Quant au 38, c'est un haut bâtiment percé de petites fenêtres et d'une petite porte, mais qui n'a rien perdu de sa physionomie première. M. Rousseau, notre envoyé, a reçu les communications de M. Beuron, marchand de bois, qui en est le propriétaire ; à son dire les maisons adjacentes de la rue des Deux-Ponts n'en auraient jadis fait qu'une avec la sienne, et c'est été d'abord un couvent. Effectivement chacune des habitations magistrales qui viennent de défiler devant nous ont eu leur miniature gravée au milieu du siècle XVIII sur le plan de Turgot, et la dernière n'y a pas plus manqué que la cour en parallélogramme qui lui est commune avec les premières maisons de la rue des Deux-Ponts. Nous remarquons pourtant dans cette photographie anticipée, qu'il y avait dès lors des boutiques à l'encoignure : ce qui ordinairement parait peu compatible avec la vocation monacale d'un édifice. D'autre part, nous n'ignorons pas que le Président Lambert de Thorigny fut propriétaire de tout le carré.

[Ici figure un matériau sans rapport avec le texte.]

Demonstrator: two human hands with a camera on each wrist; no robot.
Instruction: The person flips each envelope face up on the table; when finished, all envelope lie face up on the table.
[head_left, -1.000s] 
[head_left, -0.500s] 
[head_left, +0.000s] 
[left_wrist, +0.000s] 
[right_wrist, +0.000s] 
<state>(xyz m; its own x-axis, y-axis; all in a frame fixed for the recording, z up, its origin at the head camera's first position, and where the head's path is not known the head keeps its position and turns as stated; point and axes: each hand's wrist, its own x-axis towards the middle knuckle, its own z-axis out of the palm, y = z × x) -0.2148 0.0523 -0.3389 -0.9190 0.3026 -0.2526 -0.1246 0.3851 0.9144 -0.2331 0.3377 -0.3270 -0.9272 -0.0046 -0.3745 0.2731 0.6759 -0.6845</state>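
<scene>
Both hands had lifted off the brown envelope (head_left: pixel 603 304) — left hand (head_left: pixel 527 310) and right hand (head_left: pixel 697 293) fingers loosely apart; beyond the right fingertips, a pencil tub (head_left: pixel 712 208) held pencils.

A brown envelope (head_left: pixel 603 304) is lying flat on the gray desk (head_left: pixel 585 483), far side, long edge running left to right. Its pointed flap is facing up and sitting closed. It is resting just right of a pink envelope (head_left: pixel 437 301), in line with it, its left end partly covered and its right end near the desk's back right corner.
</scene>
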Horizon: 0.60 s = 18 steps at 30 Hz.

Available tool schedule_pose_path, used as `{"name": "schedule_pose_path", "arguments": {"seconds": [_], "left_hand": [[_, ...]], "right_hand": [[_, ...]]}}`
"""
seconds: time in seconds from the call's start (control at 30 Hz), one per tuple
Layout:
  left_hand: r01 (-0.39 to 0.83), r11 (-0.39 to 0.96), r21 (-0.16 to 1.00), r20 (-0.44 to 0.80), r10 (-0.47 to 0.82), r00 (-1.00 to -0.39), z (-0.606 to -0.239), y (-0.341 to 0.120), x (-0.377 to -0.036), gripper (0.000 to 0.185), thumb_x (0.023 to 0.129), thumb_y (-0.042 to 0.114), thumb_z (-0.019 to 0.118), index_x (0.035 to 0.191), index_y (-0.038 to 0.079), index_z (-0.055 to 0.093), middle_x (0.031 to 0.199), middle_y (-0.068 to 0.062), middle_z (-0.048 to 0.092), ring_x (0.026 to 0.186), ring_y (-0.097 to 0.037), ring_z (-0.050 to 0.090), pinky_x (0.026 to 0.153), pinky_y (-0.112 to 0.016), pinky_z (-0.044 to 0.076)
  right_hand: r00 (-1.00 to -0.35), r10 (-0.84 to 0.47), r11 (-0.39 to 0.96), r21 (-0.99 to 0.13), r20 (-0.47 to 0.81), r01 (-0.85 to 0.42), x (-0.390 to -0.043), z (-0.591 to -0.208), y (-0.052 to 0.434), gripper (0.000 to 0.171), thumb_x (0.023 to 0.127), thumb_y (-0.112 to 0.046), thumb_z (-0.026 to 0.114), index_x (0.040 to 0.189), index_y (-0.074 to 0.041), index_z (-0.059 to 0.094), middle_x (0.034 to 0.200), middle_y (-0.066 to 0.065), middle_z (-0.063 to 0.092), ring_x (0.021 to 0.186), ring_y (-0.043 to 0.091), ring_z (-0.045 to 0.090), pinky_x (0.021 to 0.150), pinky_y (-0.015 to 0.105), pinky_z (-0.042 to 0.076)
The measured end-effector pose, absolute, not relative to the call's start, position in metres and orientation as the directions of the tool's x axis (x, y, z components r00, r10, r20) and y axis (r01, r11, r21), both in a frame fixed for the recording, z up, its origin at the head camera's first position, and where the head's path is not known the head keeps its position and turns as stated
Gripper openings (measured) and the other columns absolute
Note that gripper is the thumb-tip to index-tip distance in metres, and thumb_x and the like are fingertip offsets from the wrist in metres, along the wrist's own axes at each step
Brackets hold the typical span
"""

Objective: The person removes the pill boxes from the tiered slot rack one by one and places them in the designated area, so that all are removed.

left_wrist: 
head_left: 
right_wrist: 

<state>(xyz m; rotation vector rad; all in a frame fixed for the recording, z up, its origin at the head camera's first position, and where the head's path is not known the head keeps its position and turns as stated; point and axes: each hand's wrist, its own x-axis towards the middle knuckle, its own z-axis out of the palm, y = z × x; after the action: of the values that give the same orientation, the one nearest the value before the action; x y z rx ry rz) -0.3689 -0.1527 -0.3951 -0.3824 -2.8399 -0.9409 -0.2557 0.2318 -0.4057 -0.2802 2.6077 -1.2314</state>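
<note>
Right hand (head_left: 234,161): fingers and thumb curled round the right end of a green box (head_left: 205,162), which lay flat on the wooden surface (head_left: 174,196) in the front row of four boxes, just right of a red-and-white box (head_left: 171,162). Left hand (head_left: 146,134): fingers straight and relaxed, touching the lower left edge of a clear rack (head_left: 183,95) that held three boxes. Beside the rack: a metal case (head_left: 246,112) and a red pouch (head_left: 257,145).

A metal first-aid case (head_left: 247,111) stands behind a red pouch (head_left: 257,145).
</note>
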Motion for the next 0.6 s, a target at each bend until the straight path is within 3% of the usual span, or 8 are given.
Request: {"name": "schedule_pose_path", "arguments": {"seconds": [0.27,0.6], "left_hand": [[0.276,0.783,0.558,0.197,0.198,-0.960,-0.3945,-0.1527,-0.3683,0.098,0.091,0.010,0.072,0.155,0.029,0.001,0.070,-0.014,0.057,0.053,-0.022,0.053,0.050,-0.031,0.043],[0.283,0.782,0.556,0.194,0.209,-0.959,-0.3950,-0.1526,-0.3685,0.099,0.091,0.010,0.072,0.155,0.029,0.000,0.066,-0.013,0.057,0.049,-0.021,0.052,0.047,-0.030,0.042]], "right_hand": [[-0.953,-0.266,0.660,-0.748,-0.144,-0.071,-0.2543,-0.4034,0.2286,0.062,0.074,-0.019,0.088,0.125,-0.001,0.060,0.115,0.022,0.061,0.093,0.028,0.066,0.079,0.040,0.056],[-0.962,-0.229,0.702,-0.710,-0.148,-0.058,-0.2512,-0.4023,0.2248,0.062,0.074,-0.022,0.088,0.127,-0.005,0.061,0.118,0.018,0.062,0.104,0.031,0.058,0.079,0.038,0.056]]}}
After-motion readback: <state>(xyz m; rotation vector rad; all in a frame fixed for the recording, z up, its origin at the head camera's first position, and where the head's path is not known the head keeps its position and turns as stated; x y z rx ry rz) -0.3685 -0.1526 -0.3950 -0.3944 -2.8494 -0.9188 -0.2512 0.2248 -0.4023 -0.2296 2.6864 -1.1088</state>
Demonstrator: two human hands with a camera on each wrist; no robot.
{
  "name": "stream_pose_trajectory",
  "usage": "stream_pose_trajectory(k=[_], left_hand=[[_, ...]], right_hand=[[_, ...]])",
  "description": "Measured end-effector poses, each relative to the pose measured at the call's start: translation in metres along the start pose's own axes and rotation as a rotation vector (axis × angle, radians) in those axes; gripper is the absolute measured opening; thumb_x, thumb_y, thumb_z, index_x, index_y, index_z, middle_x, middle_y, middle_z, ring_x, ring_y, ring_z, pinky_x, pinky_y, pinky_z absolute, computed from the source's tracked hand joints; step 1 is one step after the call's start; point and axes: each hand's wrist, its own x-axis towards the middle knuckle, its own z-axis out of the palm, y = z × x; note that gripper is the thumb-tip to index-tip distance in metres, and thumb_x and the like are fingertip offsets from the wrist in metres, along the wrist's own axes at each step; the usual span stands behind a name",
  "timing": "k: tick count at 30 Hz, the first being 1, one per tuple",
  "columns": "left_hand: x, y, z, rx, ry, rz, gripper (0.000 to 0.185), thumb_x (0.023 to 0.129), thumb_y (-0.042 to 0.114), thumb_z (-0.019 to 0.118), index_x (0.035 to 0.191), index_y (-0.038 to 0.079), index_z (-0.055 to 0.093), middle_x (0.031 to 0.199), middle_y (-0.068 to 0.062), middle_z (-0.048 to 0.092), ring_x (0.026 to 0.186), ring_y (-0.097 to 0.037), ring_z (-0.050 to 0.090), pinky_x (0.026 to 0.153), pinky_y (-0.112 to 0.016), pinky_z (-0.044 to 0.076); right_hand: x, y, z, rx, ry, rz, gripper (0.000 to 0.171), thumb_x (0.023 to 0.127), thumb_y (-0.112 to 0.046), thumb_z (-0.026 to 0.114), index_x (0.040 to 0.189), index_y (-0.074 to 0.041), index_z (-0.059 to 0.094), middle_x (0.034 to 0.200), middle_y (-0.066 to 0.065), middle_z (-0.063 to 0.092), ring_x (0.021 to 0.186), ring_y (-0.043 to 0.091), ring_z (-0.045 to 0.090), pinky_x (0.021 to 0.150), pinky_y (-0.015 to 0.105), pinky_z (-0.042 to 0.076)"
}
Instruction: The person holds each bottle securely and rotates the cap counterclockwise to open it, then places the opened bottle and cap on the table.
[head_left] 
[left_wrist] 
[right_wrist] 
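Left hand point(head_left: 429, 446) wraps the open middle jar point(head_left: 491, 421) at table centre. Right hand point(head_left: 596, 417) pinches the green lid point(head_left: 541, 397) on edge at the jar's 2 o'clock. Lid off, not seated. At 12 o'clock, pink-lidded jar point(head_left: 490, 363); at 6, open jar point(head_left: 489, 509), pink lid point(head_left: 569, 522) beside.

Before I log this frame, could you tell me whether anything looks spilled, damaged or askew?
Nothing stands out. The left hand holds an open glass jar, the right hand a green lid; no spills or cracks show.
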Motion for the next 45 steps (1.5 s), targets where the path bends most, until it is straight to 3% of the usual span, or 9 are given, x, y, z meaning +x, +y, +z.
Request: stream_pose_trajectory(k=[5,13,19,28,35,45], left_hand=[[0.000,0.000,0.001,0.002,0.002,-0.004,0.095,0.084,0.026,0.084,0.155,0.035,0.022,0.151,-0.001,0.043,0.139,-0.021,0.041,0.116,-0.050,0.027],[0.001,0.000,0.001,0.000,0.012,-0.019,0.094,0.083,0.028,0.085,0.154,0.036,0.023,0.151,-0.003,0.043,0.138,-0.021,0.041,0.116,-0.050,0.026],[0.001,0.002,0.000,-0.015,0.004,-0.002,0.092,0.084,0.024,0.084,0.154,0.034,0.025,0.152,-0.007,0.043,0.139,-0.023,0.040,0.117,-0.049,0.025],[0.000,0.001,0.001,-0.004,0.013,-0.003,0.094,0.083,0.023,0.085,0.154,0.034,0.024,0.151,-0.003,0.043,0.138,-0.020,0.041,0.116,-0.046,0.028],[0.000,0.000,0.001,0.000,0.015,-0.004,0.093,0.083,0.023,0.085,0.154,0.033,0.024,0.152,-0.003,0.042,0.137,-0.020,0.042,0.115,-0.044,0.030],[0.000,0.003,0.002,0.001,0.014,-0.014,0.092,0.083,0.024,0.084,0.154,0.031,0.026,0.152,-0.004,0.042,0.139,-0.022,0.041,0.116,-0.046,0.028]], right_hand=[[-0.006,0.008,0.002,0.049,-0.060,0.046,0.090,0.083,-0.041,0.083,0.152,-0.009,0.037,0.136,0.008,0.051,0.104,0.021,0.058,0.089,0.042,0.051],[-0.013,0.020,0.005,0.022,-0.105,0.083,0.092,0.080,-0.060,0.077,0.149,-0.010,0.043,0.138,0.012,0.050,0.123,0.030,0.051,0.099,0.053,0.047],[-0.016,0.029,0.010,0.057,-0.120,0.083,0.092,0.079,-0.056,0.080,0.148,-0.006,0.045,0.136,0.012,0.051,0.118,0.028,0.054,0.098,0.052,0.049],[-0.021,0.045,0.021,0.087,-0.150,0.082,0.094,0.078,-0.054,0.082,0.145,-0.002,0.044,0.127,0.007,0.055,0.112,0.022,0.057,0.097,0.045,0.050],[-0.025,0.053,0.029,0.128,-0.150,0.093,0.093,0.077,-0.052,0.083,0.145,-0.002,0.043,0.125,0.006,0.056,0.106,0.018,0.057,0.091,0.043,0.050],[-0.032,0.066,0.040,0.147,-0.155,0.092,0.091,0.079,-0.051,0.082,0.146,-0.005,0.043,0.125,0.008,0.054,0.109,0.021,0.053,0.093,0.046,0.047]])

Il y a plus, le nombre des bâtiments était déjà le même en 1640, qu'à présent sur ce quai et n'y voyons-nous pas la preuve que les maçons allaient plus vite en besogne que les terrassiers ? Le Regrattier trésorier de la garde du corps du roi, ne s'était associé que vingt-six années plus tôt avec Marie et Poulletier, pour entreprendre l'établissement des ponts et des quais de l'île : le quai du Dauphin, pour sa part, ne s'acheva qu'en l'année 1646.